The reality is Telesco and Mike McCoy, a rookie head coach in 2013, did tremendous work to have this team punch above its weight in many respects last season. The roster they inherited had become old, and was littered with failed draft picks, and the schedule will be tough this season with the NFC West teams waiting. Given the fact this will never be a team that makes major noise in free-agency, it's going to take more time for the team to get where it wants to be.
There still seem to be a fair number of skeptics when it comes to the Chargers, and that seems to suit them just fine. They just might make everyone look silly again this season, but if they do it will take a markedly more consistent and potent defensive output from what they have displayed thus far this summer.
"I think our guys still have a chip on their shoulder to show that last year is not an aberration," Telesco said, "and that's big. We could tell in the offseason program that guys were dialed in. It wasn't like, 'We ended the year great last year and we're just going to pick up where we left off.' We want that attitude where everyone came in and it was like, 'We have to show everyone we can do this again.' "

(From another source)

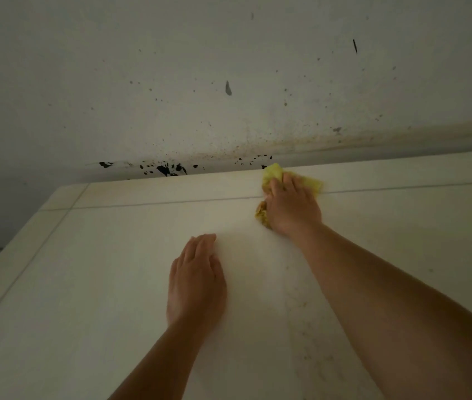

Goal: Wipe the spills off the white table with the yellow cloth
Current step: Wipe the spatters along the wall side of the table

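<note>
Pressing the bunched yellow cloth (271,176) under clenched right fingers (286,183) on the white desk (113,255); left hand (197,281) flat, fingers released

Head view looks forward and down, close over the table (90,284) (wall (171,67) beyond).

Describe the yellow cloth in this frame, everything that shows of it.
The yellow cloth is a soft, crumpled fabric, bunched rather than spread flat. It lies on the white table near the far edge, close to the stained wall. The right hand presses down on it, covering its middle; yellow folds stick out beyond the fingers and a darker, dirtier-looking wad shows by the thumb side. Its full size is hidden.
</note>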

• I'm a little amazed that at a time when so much noise has been made about potential quarterback contract extensions -- from Ben Roethlisberger to Colin Kaepernick to Andy Dalton to Alex Smith, that nothing is made of Philip Rivers' situation with the Chargers. Rivers has two years left on his deal, set to make $13.8M this season and $15.57M in 2015. The Chargers want him around beyond that from everything I'm told, but much like Big Ben, Rivers is going to have to play it out this season. The Chargers are expected to initiate contract talks with him after the season, sources said, and the goal would be for him not to be playing out a lame duck year on his current contract.
• As much as I have expressed trepidation about the Chargers' defense, there is an area where I believe they could be much improved -- the secondary. Eric Weddle is a stud and they bolstered things by signing Brandon Flowers when the Chiefs cut him, and he already knows this division quite well. Of course, if they can't get a pass rush or stop the run up front, problems will persist, but to look at where this team was a year ago, just trying to find bodies capable to filling a roster at corner and safety, to now, it's a position of relative strength on the roster for sure.
"We've got three safeties we really like that are interchange in different spots between Weddle and Marcus Gilchrist and Jahleel Addae," Telesco said, "and at corner last year at the end of the year Richard Marshall and Shareece Wright were playing pretty well and we draft Jason Verett and we feel great about that, and then we had a chance to add Brandon Flowers, so that gives us four legit guys there, so we feel good about that as well.
• I don't have much concern at all on the offensive side of the ball for several reasons. McCoy has things well under concern there, his work with Rivers was the most critical development of 2013 and with the veterans now a full-year immersed in that offense, this team will score points. McCoy was also pretty brilliant in how he brought along quarterbacks coach Frank Reich a year ago, knowing that former offensive coordinator Ken Whisenhunt might be back to head coaching come 2014. McCoy had Reich call plays some last preseason getting him even further groomed to take over as offensive coordinator and I expect that to be a seamless transition with Whisenhunt now head coach of the Titans. Reich is very, very good and has potential head coaching chops, himself.
"The bar is set very high on offense and we feel really good about Frank Reich," Telesco said. "Ken Whisenhunt did an extraordinary job last year, and the offense was Mike and Ken and Frank really getting it together and I don't anticipate us missing a beat this season."